Hanabi menangkap pergerakan dari sisi lain wanita itu. Kehadiran laki-laki di samping wanita itu hampir luput dari mata fana Hanabi tetapi jiwanya yang sudah bersatu dengan Higanbana mustahil melewatkan hal sekecil apapun.
Dilihatnya wanita itu melirik pembunuh di sampingnya, tampak tidak terlalu khawatir. "Temanmu?"
Laki-laki itu melipat tangan di depan dadanya. "Kau mengejekku? Tidak, aku tidak punya teman, kau tahu itu."
"Heh. Emo."
"Mulan, aku tidak keberatan kita duel satu ronde lagi."
"Siap-siap untuk kembali makan pasir, pangeran."
"Jadi, adakah dari kalian yang bisa menjelaskan di mana kita berada sekarang?" Melihat kedua orang itu mulai asik sendiri, Hanabi cepat-cepat bersuara sebelum mereka benar-benar dilupakan.
Mulan menatap Hanabi, Hanzo, dan Hayabusa dengan aneh. Matanya bergerak menilai mereka bertiga dari ujung kepala sampai kaki. "Pakaian dan logat kalian aneh.
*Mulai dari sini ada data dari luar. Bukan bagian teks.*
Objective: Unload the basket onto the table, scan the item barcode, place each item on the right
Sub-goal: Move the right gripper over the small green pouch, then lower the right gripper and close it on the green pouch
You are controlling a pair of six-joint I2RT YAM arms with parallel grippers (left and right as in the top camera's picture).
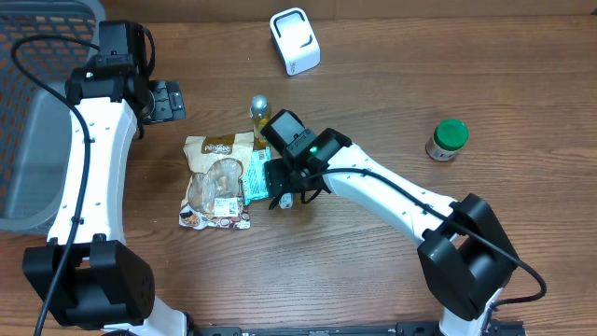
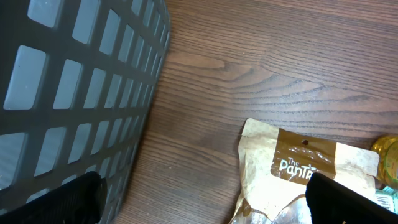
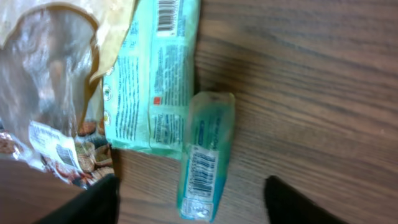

Orang luar?"
"Kurang lebih," Hanzo menjawab. "Sekarang, bisa jawab pertanyaan kami?"
Mulan dan pangeran saling tatap-tatapan. Kemudian, Mulan menyarungkan belatinya, melemparkan senyum yang berbanding terbalik dengan sikap skeptisnya tadi. "Aku Mulan, Komandan dari Great Wall Guardians, dan kalian sedang berada di Central Plains. Siapa nama kalian?"